=== BRIEF ===
Scan the listing for the word "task" and report every line that contains it.

=== RECORDS PROVIDED ===
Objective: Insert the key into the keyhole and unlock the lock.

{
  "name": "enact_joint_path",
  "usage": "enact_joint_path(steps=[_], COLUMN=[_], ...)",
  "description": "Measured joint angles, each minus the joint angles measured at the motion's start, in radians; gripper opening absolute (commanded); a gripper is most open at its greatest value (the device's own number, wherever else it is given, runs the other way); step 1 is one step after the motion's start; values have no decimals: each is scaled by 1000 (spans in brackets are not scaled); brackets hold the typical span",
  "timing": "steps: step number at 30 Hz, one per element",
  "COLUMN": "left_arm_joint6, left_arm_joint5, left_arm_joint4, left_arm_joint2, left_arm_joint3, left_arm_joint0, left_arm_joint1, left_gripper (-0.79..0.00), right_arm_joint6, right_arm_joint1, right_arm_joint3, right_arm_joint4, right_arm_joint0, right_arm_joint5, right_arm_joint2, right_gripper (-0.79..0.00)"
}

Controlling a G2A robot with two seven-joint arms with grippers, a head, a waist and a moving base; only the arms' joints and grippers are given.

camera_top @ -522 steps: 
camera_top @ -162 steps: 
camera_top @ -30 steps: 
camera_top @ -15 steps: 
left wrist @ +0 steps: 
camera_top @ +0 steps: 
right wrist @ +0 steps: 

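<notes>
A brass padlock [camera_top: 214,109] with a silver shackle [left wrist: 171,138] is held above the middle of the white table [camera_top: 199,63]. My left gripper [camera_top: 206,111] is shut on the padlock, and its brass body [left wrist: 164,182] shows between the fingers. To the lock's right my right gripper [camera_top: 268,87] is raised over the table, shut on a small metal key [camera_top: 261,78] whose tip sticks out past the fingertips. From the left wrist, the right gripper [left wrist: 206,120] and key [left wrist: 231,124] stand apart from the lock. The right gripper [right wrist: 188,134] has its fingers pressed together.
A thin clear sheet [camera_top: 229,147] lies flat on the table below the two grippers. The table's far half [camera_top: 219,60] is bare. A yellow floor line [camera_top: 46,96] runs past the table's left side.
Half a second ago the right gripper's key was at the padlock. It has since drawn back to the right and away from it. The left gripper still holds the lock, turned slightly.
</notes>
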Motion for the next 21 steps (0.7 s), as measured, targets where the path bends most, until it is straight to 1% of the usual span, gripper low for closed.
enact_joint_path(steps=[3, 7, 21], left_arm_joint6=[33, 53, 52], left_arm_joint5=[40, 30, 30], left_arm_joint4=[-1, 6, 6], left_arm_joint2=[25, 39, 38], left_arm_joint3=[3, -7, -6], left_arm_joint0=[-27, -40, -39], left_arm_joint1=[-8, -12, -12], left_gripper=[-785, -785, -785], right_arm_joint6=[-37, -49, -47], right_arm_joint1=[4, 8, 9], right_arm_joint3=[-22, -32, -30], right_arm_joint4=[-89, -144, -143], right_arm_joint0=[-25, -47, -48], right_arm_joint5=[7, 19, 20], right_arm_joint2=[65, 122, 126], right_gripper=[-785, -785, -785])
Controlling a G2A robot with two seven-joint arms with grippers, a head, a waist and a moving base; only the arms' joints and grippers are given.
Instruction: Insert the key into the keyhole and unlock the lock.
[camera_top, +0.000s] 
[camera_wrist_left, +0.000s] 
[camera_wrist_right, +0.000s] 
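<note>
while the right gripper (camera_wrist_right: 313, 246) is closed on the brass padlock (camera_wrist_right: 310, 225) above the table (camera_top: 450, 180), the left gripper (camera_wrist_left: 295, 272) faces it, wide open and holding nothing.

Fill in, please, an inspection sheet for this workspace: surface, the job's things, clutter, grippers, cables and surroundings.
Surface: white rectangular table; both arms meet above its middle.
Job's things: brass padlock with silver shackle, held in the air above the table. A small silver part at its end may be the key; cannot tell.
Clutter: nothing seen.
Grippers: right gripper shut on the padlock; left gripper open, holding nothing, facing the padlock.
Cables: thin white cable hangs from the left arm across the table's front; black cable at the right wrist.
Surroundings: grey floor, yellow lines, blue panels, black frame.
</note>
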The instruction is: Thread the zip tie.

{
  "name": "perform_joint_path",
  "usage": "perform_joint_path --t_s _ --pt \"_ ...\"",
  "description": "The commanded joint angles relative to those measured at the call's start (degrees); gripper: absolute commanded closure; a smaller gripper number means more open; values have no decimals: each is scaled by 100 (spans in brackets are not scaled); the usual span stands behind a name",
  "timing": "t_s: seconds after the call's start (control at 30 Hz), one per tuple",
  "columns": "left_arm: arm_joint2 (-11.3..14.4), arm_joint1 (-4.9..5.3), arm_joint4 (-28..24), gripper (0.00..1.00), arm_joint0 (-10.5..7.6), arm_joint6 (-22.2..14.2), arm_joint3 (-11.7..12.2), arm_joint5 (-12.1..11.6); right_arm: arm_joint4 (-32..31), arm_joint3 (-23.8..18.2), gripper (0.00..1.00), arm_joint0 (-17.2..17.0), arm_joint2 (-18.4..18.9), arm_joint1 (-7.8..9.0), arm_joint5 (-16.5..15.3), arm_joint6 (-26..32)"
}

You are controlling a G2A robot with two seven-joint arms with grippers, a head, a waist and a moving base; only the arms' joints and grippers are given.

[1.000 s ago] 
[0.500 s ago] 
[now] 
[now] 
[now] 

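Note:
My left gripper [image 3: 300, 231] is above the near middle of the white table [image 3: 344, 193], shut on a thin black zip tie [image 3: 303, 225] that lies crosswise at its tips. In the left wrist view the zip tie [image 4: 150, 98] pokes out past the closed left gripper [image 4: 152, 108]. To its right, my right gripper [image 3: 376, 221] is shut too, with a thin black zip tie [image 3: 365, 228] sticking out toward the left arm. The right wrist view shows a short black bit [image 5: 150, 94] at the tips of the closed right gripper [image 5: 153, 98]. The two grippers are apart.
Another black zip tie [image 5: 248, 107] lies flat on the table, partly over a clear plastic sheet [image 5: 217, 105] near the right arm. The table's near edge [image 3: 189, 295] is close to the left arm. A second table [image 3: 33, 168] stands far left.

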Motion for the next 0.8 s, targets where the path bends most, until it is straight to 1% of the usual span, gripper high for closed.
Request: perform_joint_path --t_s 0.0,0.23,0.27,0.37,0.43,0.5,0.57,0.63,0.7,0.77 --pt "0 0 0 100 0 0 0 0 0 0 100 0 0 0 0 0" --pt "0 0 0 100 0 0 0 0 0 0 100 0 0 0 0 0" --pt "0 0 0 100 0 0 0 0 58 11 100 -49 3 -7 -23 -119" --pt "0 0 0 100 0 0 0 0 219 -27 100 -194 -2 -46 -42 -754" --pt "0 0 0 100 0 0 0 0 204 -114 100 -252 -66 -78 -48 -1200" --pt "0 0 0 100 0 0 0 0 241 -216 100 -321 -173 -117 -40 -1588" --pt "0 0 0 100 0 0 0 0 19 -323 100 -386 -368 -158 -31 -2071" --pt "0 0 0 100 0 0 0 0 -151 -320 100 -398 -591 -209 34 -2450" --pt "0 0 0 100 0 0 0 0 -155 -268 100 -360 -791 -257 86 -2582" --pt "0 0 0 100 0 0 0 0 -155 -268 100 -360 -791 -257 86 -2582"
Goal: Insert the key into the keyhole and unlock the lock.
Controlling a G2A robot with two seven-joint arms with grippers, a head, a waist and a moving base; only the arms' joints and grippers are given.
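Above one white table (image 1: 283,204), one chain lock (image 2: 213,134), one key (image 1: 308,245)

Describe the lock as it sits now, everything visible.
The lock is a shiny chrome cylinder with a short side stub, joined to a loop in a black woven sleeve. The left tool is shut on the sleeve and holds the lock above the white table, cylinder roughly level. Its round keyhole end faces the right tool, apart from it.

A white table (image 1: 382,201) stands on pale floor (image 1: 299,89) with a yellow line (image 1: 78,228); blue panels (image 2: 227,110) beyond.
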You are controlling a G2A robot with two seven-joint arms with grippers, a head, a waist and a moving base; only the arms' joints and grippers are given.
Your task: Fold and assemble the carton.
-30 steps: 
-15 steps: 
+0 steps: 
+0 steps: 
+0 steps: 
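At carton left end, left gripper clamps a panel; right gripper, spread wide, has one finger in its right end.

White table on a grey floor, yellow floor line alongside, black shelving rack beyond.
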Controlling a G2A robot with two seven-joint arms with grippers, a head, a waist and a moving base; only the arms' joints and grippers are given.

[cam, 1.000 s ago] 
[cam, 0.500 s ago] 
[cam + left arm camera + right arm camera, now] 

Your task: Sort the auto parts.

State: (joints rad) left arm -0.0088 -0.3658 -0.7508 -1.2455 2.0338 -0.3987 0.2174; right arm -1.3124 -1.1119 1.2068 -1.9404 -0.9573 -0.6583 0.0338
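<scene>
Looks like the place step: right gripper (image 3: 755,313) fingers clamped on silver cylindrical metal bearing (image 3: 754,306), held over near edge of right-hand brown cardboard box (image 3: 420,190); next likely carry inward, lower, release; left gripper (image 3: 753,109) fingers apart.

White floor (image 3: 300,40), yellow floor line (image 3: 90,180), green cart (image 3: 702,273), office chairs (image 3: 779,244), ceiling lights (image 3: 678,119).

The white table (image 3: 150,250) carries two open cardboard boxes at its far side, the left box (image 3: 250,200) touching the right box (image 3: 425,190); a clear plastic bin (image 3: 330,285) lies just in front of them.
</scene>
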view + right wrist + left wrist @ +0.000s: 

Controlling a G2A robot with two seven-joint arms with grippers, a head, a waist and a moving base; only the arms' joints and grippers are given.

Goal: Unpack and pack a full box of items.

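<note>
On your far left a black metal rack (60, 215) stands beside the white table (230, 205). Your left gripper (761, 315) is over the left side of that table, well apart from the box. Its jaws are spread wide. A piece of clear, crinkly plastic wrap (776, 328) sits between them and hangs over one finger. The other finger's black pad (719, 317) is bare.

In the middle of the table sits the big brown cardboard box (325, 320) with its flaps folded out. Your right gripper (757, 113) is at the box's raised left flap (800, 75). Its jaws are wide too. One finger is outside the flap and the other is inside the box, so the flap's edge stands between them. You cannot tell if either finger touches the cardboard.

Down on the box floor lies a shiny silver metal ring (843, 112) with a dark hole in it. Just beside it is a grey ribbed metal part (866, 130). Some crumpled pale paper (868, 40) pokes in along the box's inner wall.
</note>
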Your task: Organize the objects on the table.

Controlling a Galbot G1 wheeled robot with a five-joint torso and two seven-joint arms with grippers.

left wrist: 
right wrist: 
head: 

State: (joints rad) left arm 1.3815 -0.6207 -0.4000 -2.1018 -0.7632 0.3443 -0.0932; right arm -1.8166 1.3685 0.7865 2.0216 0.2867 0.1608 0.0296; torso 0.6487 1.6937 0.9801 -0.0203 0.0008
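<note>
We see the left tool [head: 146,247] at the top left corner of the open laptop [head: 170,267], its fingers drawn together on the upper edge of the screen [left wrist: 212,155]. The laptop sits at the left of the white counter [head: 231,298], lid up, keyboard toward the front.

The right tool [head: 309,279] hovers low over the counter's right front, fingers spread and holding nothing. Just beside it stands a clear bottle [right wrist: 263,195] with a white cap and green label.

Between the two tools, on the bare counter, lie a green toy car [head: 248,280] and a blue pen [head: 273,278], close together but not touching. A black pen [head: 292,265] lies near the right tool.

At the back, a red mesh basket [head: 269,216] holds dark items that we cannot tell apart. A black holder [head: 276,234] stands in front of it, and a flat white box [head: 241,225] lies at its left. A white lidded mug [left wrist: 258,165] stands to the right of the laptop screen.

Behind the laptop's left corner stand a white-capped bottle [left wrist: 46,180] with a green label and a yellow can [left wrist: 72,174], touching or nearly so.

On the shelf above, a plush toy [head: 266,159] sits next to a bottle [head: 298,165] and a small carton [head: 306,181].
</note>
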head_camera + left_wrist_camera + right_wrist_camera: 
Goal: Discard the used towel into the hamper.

=== YOUR RESPONSE ===
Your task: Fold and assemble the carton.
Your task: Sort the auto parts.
Your task: Organize the objects on the table.

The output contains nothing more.